ACTIVITY.
As the answer, set down the lines below from the one containing "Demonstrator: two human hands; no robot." through the one containing "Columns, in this", exactly and inclusively, and no others.

*** DATA EXTRACT ***

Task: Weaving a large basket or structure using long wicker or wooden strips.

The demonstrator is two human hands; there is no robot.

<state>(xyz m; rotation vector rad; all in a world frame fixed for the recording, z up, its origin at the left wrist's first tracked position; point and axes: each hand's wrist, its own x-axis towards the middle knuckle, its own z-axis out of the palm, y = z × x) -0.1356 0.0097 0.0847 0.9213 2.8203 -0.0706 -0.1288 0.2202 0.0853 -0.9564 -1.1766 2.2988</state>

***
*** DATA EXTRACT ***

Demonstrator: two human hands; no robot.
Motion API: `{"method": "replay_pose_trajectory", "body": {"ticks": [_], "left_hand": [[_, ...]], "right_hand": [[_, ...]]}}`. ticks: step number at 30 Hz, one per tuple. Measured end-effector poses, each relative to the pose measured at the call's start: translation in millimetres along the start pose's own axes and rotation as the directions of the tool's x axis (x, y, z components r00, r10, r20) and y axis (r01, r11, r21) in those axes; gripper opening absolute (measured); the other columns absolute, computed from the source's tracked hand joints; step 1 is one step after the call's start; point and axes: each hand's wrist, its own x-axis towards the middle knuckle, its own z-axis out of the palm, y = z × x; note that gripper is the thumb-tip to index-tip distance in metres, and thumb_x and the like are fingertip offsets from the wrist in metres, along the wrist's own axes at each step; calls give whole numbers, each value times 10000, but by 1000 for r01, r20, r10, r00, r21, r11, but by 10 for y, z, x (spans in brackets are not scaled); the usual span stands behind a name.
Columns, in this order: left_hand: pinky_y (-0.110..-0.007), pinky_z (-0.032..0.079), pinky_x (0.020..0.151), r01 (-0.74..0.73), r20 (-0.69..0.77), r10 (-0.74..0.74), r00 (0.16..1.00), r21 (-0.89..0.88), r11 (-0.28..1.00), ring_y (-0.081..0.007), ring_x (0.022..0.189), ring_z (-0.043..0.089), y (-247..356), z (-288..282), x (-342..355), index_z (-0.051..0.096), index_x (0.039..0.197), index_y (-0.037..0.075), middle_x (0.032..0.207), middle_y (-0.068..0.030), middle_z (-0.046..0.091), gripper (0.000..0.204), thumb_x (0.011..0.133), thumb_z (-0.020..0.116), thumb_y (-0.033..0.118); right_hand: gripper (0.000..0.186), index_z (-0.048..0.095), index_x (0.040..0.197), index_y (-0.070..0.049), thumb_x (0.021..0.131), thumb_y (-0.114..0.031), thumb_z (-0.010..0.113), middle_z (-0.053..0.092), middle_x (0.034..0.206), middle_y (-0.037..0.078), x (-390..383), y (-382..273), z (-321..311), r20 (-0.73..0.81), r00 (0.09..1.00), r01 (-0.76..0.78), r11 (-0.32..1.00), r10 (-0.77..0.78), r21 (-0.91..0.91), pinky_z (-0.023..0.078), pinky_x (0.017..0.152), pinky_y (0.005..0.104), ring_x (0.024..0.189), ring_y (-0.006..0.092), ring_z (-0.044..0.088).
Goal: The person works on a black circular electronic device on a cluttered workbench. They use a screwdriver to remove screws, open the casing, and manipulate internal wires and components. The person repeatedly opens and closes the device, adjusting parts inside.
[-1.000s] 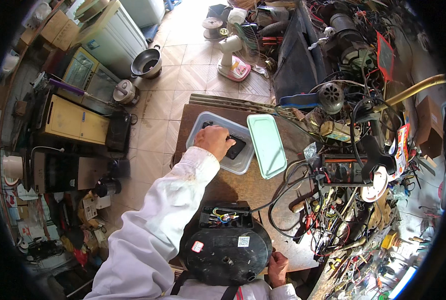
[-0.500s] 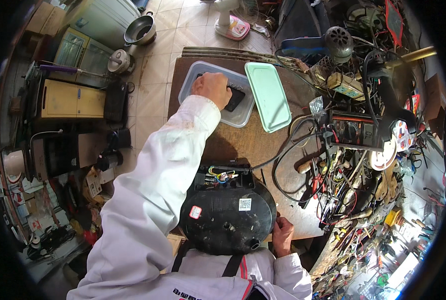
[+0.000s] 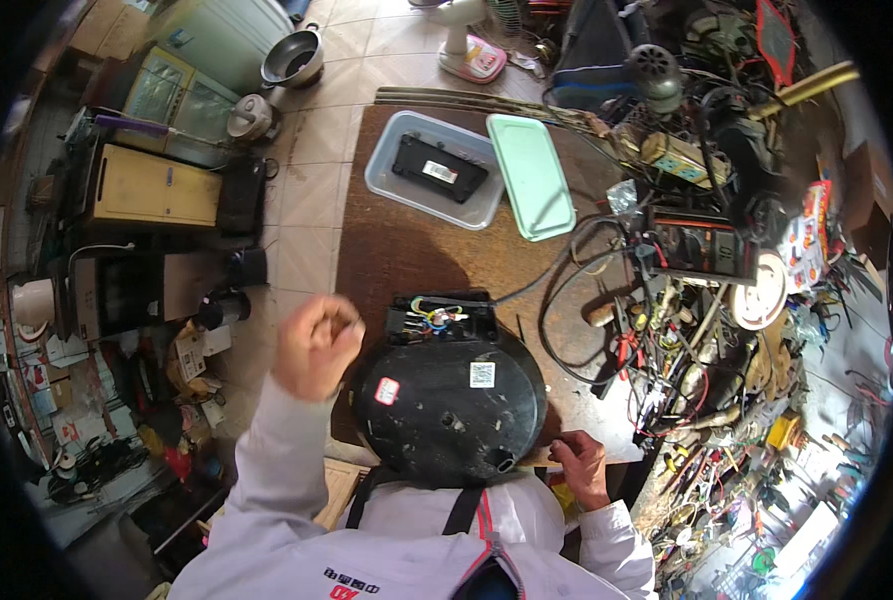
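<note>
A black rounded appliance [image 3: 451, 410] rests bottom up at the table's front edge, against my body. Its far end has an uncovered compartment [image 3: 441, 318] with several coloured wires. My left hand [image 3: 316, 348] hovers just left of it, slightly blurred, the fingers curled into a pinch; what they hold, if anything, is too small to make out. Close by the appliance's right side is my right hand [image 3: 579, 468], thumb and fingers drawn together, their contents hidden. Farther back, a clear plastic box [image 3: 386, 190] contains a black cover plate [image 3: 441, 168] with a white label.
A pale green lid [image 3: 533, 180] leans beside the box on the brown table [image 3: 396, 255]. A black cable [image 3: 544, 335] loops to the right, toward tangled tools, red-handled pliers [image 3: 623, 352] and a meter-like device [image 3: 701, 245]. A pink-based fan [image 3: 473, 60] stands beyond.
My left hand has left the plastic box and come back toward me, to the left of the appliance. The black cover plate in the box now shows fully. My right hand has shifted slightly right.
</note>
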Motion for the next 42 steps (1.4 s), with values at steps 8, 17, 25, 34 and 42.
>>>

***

RESPONSE BOX.
Demonstrator: two human hands; no robot.
Motion API: `{"method": "replay_pose_trajectory", "body": {"ticks": [_], "left_hand": [[_, ...]], "right_hand": [[_, ...]]}}`. ticks: step number at 30 Hz, one per tuple. Measured end-effector poses, each relative to the pose measured at the call's start: translation in millimetres along the start pose's own axes and rotation as the directions of the tool's x axis (x, y, z components r00, r10, r20) and y axis (r01, r11, r21) in those axes; gripper opening absolute (measured); the other columns absolute, computed from the source's tracked hand joints; step 1 is one step after the call's start; point and axes: each hand's wrist, its own x-axis towards the middle knuckle, its own z-axis out of the palm, y = z × x; note that gripper is the thumb-tip to index-tip distance in metres, and thumb_x and the like are fingertip offsets from the wrist in metres, along the wrist's own axes at each step; calls give whole numbers, each value times 10000, but by 1000 for r01, r20, r10, r00, r21, r11, but by 10 for y, z, x (spans in brackets are not scaled); the usual span stands behind a name.
Columns, in this order: left_hand: pinky_y (-0.110..-0.007), pinky_z (-0.032..0.079), pinky_x (0.020..0.151), r01 (-0.74..0.73), r20 (-0.69..0.77), r10 (-0.74..0.74), r00 (0.16..1.00), r21 (-0.89..0.88), r11 (-0.28..1.00), ring_y (-0.081..0.007), ring_x (0.022..0.189), ring_z (-0.043..0.089), y (-247..356), z (-288..282), x (-342..355), index_z (-0.051..0.096), index_x (0.039..0.197), index_y (-0.037..0.075), middle_x (0.032..0.207), middle_y (-0.068..0.030), middle_z (-0.046..0.091), gripper (0.000..0.204), thumb_x (0.011..0.133), thumb_z (-0.020..0.116), thumb_y (-0.033..0.118); right_hand: gripper (0.000..0.186), index_z (-0.048..0.095), index_x (0.040..0.197), index_y (-0.070..0.049), thumb_x (0.021..0.131), thumb_y (-0.114..0.031), thumb_z (-0.010..0.113), middle_z (-0.053..0.092), middle_x (0.034..0.206), middle_y (-0.037..0.078), x (-390..383), y (-382..273), z (-321..311), r20 (-0.73..0.81), r00 (0.09..1.00), r01 (-0.76..0.78), r11 (-0.32..1.00), r10 (-0.77..0.78), r21 (-0.91..0.91), pinky_z (-0.023..0.078), pinky_x (0.017..0.152), pinky_y (0.005..0.104), ring_x (0.024..0.189), ring_y (-0.006..0.092), ring_z (-0.044..0.088).

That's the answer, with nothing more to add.